「又根さんっ。お体は、いかがでしょうか。ここがどこだかわかりますか」
「母から聞きました。僕は三年間も眠っていたのですね」
三枝亮子が点滴のチューブを抜くためにおれの腕に触れた。とある「ループ」の中で彼女とのセックスに猛烈に明け暮れたのを思い出し、生唾を飲んだ。彼女の右尻にアーモンド型の蒙古斑があることを知っているのはこの病院ではおれと、この吉岡くらいだろう。吉岡と亮子は、不倫関係である。
「ループ」を利用してオイシイ思いをしたことも何度かある。病院内に限っていえば、おれはテレパシーや予知能力を持っているようなものだ。この病院にいる全ての人間、看護師医師患者掃除夫等々の人間関係、趣味嗜好、性癖に至るまで調査する時間は腐るほどあった。
今回も、誰かを口説いて楽しもうかと考えているとお決まりの儀式が始まった。
「では、簡単な質疑応答を始めます。まずあなたのお名前は」記憶障害の有無を確認する為の作業だ。やれやれ、と嘆息しつつもおれは律儀に答えた。
「又根太郎」
その瞬間、ごしゃ、と豪快な音をたてて病室の扉が開いた。皆驚いて目をやると、ど派手な男が息を切らして立っていた。180センチをゆうに超えてるであろう身長に、タイダイ染めのタンクトップからにゅっ、と伸びた野太い腕。グリーンに色付けされたアフロのような髪が色黒のぼこぼこした顔の上に載って、腐ったブロッコリーのようだ。この奇っ怪な男は、誰だ。

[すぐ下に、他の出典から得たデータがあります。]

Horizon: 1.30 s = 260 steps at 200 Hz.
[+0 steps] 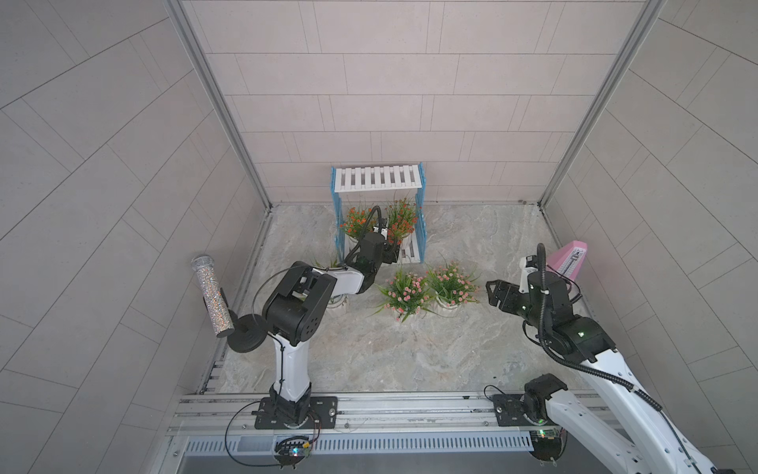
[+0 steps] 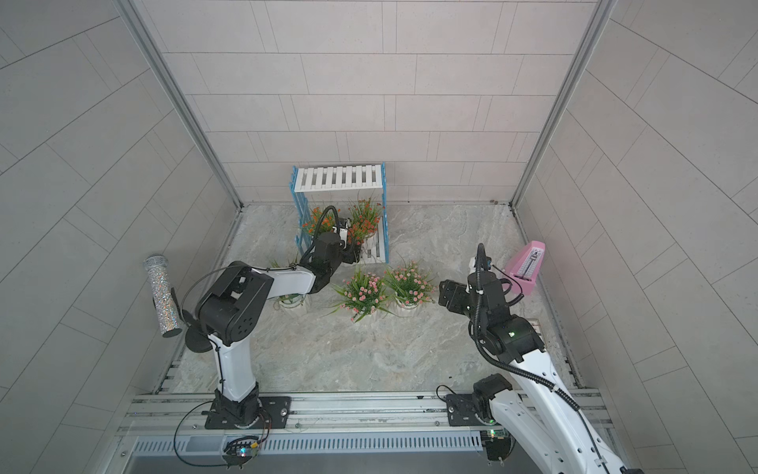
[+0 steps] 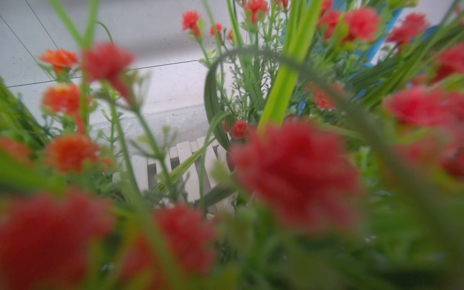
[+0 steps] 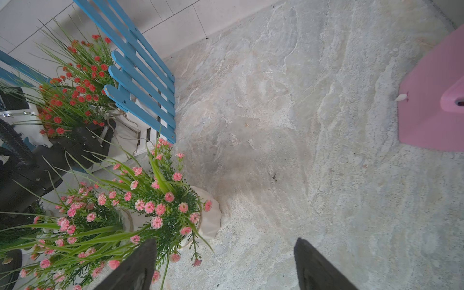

「タロちゃあん」大男はどたどたと足を鳴らしおれに駆け寄ったかと思うと、すがりついておいおい泣き出した。彼の声色や仕草を見ておれは理解した。こいつはいわゆるおかまだ。なんでおかまが。なんのおかまだ。困惑しているおれをよそに、周りの三人は微笑ましい顔をしている。母にいたっては涙を流している。
「ユキアさん、本当によかったですね」吉岡が言った。
「ほら、あなたもなんか声かけてあげなさいな」母がおれを促す。
「ええと、こちらは、どなた様」言った途端、皆が目を丸くした。鼻水だらけの顔をあげ、おかまがおれを見た。近くで見るとより迫力がある。海に削られた崖のような肌質。
「いやよタロちゃんっ。すっぴんだからわからないんじゃないの。なんつって」
彼女の言に室内は一瞬和やかな空気に包まれた。しかしいつまで経ってもうろたえているおれの様子を見て、皆の中に不穏さが漂い始めた。
「本当に、わからないんですか」
「ええ。誰なんですか」その一言におかまはぶう、と新たな鼻水を湧出させた。